Although a financial crisis is widely forecast absent reform, few analysts speculate on its timing or evolution. Their reluctance is understandable. Financial markets are notoriously fickle, especially in their attitude toward government budgets. In January 1980, markets threatened to become unstable when President Carter recommended a $16 billion deficit in his 1981 budget. He was forced to withdraw that budget and propose a new one that showed balance.1 Three years later, markets accepted President Reagan's actual 1983 deficit of $208 billion with relative equanimity.

As this brief is written in June 2004, financial markets are relatively calm, even though the 2004 deficit will near 4 percent of the gross domestic product (GDP) and Congress has recently added a prescription drug program to Medicare that significantly worsens the long-run problem. The lack of worry on Wall Street is buttressed by Standard and Poors (S&P) and other rating services that give the U.S. debt the highest possible credit rating. In discussing the United States, S&P notes the need to reform Social Security and Medicare, but their analysis suggests that flexible financial and labor markets and stable, transparent political institutions provide the U.S. economy with significant advantages.2

A key question is whether our political system promotes reform. Winston Churchill once remarked that democracy is the worst form of government except for all the others. Democracy is clearly at its weakest in dealing with powerful interest groups. By some measures, the elderly are our nation's most powerful interest group.3

The experience of other Western democracies is not reassuring. Many European countries that face worse demographic pressures than ours have undertaken only the mildest reforms or none at all. In exceptional cases, such as Italy, Sweden, and the United Kingdom, severe budget and economic pressures have provoked significant reforms. A similar crisis may be necessary to provoke reform in the United States. Even without a crisis, Congress did undertake a long series of painful, deficit-reducing incremental reforms in the 1980s and early 1990s. In theory, Social Security and Medicare could also be reformed incrementally. But no one is pursuing this course and soon it will be too late for incrementalism.

The Nature of the Crisis

The severity of crises varies significantly. A financial meltdown can cause a recession, but even the Great Depression did not greatly increase the risk that the United States would out-and-out default on its sovereign debt. Indeed, explicit governmental defaults are quite unusual. A greater danger is that governments, trying to avoid recession, will respond to financial crises by inserting excessive amounts of liquidity into the economy. Accelerating inflation will then cause the real value of the debt to erode. There would, in other words, be an implicit default. This type of default can happen completely by accident.

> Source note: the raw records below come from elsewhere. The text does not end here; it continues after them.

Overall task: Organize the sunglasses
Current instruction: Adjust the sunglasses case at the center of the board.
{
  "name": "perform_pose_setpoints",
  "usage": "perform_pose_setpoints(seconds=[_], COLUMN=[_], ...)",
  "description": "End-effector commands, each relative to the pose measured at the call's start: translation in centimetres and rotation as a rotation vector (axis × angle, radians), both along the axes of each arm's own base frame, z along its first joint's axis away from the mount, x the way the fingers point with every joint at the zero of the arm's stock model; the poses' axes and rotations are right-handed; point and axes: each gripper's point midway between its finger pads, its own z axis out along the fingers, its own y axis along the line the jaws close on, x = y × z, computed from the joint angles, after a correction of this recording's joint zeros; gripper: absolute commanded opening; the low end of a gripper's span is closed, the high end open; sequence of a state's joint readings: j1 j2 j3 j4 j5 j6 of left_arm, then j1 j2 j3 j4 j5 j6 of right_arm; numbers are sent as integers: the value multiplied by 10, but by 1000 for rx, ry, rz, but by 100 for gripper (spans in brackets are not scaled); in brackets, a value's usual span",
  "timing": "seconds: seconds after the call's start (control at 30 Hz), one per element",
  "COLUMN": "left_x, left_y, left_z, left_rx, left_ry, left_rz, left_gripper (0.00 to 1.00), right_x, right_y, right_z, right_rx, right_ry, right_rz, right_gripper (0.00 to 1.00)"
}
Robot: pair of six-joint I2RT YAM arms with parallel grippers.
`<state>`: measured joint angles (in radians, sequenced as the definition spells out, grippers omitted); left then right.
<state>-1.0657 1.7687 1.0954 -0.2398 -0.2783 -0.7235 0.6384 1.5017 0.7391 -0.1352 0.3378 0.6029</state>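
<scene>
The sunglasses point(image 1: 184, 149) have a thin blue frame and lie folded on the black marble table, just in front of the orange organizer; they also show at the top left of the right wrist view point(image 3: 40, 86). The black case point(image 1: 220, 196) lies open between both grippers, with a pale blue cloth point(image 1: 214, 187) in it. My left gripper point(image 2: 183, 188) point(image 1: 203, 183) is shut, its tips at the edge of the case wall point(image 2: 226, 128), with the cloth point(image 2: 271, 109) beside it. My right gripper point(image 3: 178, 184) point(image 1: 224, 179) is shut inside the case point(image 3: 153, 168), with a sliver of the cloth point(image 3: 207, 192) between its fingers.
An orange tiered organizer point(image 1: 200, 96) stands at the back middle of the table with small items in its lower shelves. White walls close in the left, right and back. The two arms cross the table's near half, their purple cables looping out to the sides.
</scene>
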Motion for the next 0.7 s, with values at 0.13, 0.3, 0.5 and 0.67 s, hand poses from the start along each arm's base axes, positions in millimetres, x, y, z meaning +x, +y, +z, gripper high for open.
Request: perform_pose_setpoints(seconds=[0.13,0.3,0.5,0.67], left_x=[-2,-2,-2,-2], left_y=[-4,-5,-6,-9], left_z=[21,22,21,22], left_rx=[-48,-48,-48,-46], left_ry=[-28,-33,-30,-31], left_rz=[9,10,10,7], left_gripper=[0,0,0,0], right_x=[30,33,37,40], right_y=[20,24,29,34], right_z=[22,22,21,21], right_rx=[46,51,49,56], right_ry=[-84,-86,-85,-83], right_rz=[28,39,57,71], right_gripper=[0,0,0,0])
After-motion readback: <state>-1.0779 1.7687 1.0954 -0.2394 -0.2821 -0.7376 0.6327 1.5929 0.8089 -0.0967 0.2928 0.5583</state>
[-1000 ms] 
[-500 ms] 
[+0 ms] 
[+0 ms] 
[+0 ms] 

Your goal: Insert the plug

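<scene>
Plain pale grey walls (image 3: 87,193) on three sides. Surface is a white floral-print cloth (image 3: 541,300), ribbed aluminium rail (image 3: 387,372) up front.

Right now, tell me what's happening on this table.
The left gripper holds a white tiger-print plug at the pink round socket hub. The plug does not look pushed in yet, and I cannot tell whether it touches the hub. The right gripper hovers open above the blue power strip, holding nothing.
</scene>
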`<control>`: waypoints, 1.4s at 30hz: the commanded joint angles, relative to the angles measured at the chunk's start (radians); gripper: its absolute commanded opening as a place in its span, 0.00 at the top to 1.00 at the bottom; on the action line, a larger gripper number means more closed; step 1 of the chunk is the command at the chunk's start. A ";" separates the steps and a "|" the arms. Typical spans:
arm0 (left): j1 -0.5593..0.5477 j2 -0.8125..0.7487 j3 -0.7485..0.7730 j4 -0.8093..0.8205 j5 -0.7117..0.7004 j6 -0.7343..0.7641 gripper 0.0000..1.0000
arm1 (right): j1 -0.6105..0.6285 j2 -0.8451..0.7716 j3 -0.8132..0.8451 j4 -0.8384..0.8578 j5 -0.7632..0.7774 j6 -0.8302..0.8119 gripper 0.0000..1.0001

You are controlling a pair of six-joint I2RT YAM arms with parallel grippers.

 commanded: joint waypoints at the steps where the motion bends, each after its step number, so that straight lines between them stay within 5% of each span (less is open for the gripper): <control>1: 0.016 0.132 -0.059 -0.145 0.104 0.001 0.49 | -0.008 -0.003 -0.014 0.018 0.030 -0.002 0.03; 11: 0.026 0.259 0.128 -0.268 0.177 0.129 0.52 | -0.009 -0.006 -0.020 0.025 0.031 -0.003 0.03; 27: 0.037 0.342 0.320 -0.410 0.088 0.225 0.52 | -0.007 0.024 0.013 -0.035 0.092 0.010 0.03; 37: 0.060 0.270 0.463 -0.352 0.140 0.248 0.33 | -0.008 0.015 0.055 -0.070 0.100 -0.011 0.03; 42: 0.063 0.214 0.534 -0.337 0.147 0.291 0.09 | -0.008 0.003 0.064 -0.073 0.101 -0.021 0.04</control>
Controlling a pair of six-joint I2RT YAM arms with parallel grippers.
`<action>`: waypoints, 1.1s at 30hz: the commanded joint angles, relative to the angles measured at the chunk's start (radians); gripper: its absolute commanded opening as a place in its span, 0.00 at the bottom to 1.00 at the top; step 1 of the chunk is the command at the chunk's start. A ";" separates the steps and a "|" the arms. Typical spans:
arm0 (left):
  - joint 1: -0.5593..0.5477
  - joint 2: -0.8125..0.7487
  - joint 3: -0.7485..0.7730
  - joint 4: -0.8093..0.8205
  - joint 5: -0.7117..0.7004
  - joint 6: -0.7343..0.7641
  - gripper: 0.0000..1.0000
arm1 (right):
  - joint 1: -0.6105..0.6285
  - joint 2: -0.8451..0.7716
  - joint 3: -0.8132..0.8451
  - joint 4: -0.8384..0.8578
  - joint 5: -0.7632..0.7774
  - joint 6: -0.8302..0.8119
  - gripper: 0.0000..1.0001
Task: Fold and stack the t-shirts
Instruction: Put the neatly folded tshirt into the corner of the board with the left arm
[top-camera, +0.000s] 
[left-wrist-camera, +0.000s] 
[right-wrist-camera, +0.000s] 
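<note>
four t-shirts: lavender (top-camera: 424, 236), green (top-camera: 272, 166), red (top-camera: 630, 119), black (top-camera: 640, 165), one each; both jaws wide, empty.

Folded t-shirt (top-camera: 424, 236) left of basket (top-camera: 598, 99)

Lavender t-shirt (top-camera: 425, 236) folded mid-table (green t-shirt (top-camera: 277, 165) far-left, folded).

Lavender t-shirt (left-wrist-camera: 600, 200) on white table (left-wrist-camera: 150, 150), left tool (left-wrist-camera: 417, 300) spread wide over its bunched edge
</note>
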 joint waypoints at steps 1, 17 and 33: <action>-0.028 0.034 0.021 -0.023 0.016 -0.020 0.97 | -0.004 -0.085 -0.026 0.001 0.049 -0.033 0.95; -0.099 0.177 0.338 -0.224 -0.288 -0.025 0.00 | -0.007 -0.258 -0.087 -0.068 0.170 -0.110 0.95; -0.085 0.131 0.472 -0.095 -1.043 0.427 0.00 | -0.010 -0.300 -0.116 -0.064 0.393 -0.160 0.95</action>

We saw inflation accelerate in the late 1980s when the Federal Reserve injected large amounts of liquidity into the economy after the stock market fell about one-third in October 1987. Many argue that the Federal Reserve overdid it and inadvertently caused the acceleration of inflation that lasted until 1990. The Federal Reserve also responded aggressively to the bursting of the stock market bubble in 2001-02 and the associated recession by lowering nominal, short-term interest rates to levels not seen for almost 50 years. It is yet to be seen whether the Federal Reserve is overdoing it again.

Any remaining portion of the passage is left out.